Problem
Please set down the lines of the listing exactly, from its first line to the line with "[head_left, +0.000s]", leaving the pictures out.

Information supplied
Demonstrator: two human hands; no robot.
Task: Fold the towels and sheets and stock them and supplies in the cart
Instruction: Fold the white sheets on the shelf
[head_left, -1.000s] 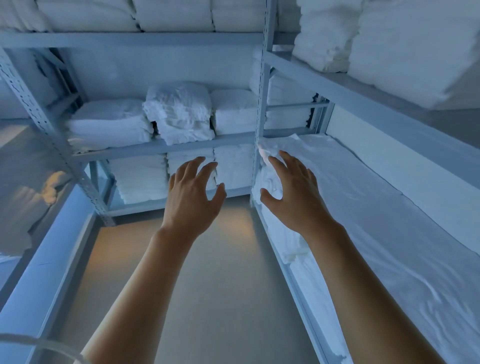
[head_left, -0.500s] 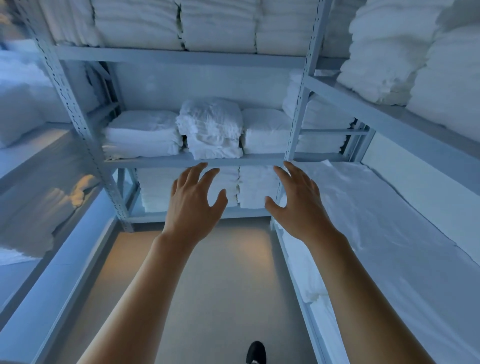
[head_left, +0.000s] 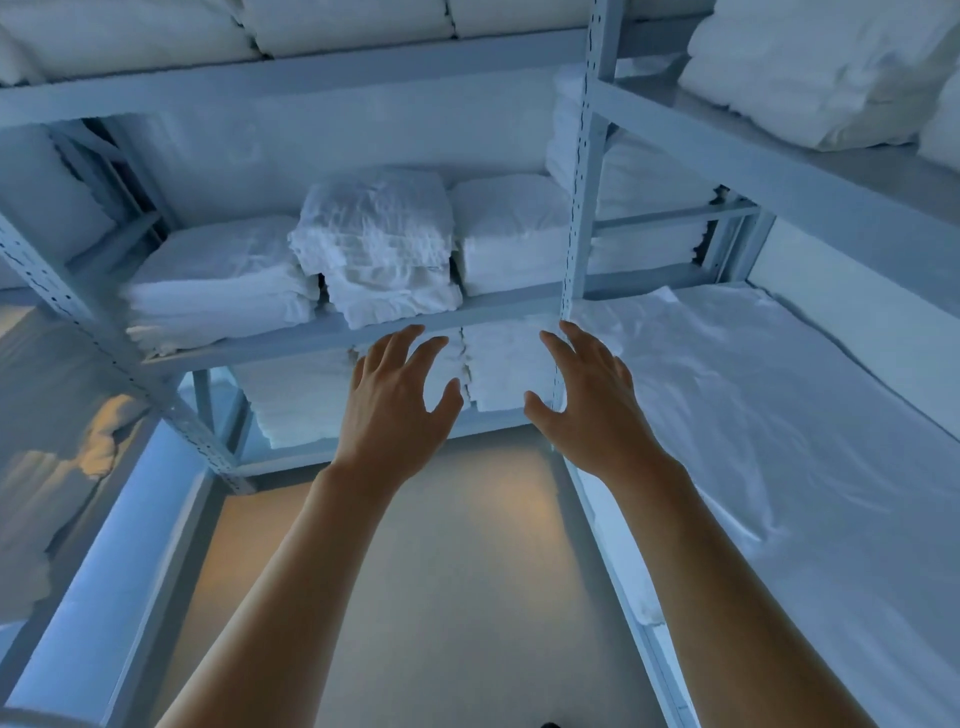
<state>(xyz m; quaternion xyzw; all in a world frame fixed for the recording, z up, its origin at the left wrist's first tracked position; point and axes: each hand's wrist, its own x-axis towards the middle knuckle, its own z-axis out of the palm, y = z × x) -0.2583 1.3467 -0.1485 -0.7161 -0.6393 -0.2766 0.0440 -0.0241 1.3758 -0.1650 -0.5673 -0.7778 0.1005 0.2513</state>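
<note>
Left hand: our left hand is stretched out ahead, fingers spread wide, holding nothing.
Right hand: our right hand is alongside it, fingers just as splayed and just as empty, close to the upright post of the rack.
Where we're aiming: both palms face the middle shelf straight ahead, and neither hand touches any linen yet.
Towels: a rumpled pile of towels sits in the centre of that shelf, leaning a little, with a flatter folded stack on its left and a neat square stack on its right.
Below: more folded linen fills the lower shelf, partly hidden behind our fingers.
Sheet: a white sheet lies spread flat over the long shelf to our right, wrinkled and unfolded.
Cart: we can't see one anywhere in view.
Done so far: from here, nothing looks picked, folded or stocked by us; most of the stacks on the rack already look folded.
Left to do: by our reckoning, nearly everything — take a pile down, fold what's loose, deal with that spread sheet, then load the cart with linen and supplies.
</note>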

Answer section
Demonstrator: two human hands; no robot.
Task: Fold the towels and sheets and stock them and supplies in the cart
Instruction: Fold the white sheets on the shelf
[head_left, -1.000s] 
[head_left, -0.500s] 
[head_left, +0.000s] 

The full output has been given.